Problem statement: Copy out exactly the stretch of the listing below that begins at the line containing "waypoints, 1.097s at" and ends at the line containing "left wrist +", and copy nothing outside it.
..............................
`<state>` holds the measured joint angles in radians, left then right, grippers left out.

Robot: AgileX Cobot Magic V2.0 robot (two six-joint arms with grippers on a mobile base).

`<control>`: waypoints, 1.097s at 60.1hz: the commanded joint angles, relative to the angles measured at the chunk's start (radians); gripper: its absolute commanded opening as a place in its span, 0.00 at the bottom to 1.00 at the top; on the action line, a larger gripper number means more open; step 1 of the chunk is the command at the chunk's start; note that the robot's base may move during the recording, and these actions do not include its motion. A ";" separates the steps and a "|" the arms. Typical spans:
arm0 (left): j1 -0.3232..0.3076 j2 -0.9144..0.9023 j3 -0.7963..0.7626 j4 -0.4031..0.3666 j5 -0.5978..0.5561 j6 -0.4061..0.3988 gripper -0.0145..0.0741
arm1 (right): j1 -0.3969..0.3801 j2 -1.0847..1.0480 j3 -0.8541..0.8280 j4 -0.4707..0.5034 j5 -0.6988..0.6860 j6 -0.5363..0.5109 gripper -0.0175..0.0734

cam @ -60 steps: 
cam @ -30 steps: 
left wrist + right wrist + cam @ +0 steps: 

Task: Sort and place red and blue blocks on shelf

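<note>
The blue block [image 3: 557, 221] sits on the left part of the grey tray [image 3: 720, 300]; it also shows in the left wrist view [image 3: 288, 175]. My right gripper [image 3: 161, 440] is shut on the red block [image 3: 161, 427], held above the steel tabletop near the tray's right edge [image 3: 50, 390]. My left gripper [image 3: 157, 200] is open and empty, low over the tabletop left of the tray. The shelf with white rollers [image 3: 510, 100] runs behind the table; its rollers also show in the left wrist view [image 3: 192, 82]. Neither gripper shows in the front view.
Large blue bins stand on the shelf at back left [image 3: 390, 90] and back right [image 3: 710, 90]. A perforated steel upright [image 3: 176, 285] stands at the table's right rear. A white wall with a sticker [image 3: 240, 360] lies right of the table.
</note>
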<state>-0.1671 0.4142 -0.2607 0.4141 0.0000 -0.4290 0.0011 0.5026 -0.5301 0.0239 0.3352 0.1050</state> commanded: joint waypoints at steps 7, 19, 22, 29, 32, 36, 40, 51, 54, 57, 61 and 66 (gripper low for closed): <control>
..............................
Solved exercise:
`<control>`: waypoints, 1.097s at 60.1hz: the commanded joint angles, relative to the angles measured at the chunk's start (radians); gripper: its absolute commanded opening as a place in its span, 0.00 at the bottom to 1.00 at the top; on the action line, a larger gripper number means more open; step 1 of the chunk is the command at the chunk's start; note that the robot's base may move during the recording, and these actions do not include its motion. A ";" separates the steps and a "|" the arms. Typical spans:
arm0 (left): j1 -0.3232..0.3076 j2 -0.9144..0.9023 j3 -0.7963..0.7626 j4 -0.4031..0.3666 j5 -0.5978..0.5561 j6 -0.4061..0.3988 gripper -0.0145..0.0741
arm1 (right): j1 -0.3969..0.3801 j2 -1.0847..1.0480 j3 -0.8541..0.8280 j4 -0.4707..0.5034 j5 -0.6988..0.6860 j6 -0.5363..0.5109 gripper -0.0175..0.0734

cam @ -60 steps: 
cam @ -30 steps: 
left wrist + right wrist + cam @ +0 steps: 

A complete answer has now been given.